Friday, 20 March 2020

Moving on by Sandra Horn



This month has seen the usual joyful preparations for World Book Day. I’m long out of it all now, but still in touch, in various ways, of the doings of younger colleagues – delightful photos and stories of happy and less happy school visits. I thought I might feel a pang or two, but no. Anticipation of a day in a school was always part-happy, part-angsty. I’ve had every kind of welcome from staff, from the top end of kind and courteous to offhand and downright rude on one or two occasions – and I see from other children’s writers that it is not uncommon. I’ve sat ignored in staff rooms and on one unforgettable occasion was accosted furiously with this:
Her: ‘My sister writes stories.’
Me: ‘That’s great!’
Her: ‘Hers are VERY good’ (not-quite hidden message: not like the rubbish you write.)
Me: ‘Have they been published?’
Her: (with raging contempt for me) ‘No.’

I remember thinking,  once or twice, ‘Good grief! These oafish people are teaching our children!’


On the other hand, and by far the most often, 'Oh great! These teachers are such wonderful people!’




There’s something about being with small children, too, that lifts the spirit – their fresh take on the world, their unselfconsciousness, their wide-eyed enjoyment. 



It has been by and large, a joy and a privilege to have had those years of being a children’s author and everything that came with it; some wonderful editors, among which Fiona Kenshole and Isabel Boissier shine out like stars. Some brilliant illustrators, whose skills left me breathless with admiration. No pangs now it’s all behind me? Well, there are still a couple of stories I couldn’t place with publishers, but hey! That’s how it goes, as we all know only too well.

Time to move on.

That’s something of a given in life, the ‘time to move on’ thing. If you are lucky enough to be able make that choice rather than having it made for you by circumstance and/or other people, it can be the start of an adventure. I’ve been able to choose the jobs I did, and to move on when I wanted or needed to; to take early retirement when the bureaucrats moved in and the increase in paperwork threatened to overwhelm everything else. Then setting up the Clucket Press with Niall my husband eased the transition from demanding full-time job to retirement and was the most amazing fun. Our first two books, The Mud Maid and The Giant, are still selling at the Lost Gardens of Heligan, fifteen years on. Tattybogle and Babushka still sell, albeit at a trickle now. We have the last few of each and when they’re gone, we won’t be asking Andersen and Barefoot Books for any more. Our other DIY books have been less successful and they feel now more like a vanity project. Blushworthy. Thank goodness for PoD so we haven’t broken the bank having vast quantities printed!

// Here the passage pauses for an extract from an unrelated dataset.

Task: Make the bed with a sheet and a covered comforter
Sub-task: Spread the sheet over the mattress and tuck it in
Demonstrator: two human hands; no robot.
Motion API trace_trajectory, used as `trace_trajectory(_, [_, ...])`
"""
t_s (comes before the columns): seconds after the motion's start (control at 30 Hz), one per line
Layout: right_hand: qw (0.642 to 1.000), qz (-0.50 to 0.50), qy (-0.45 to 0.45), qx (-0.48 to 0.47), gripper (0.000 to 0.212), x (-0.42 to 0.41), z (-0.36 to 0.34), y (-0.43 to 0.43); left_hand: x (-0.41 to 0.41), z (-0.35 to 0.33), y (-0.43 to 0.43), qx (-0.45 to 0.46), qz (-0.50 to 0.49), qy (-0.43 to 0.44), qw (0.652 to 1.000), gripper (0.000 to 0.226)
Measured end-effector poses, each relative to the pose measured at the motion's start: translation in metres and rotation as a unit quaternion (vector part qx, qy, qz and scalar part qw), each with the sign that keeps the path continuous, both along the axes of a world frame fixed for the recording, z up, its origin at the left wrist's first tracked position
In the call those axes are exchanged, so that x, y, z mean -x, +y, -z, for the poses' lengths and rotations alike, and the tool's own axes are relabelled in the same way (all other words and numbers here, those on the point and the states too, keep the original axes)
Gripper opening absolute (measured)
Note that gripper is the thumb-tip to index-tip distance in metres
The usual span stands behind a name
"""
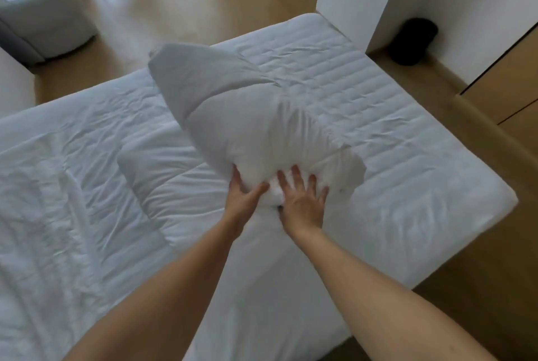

Accepting that the Clucket Press’s children’s books had come to an end was painfully hard at the time, but we still have a few ISBN numbers… and I have been taking online poetry writing courses with the admirable Live Canon – of which, more in my next blog.

This time of enforced staying at home because of Covid19 has its compensations – lots of time for study. I’m putting a first collection of poems together and I can’t quite believe I just wrote that. Yes, I am. It’s time, at my advanced age, to learn the tools of my trade rather than getting by on seat-of-the-pants as I have before. There will be just a few copies for friends and family (although I seem to be surrounded by people who don’t like or don’t ‘get’ poetry!).
Onwards! 


3 comments:

Umberto Tosi said...

Thanks for bringing back some sweet, some delightful and a few annoying memories of being a volunteer teachers' aide at my daughter grammar school, managing a room full of first graders always brought surprises and lifted my spirits, as such experiences have done yours.

Bill Kirton said...

Me too, Sandra, and alongside the 'part-happy, part-angsty' bit there seemed, invariably, to be the feeling of satisfaction afterwards and the sense that it was worthwhile. Unlike with adults, with kids you know where you are.

Susan Price said...

Phew! With the title, 'Moving On,' I thought you were leaving us, Sandra! Thank goodness you're not.
Good luck with the poetry collection. I've enjoyed the poems you've shared with us very much.
Oh -- and those downright rude teachers (and others) who are seething with fury and jealousy because you're published and they're not? I've met some too. It always makes me hope that, when I'm seething with jealousy, I hide it better.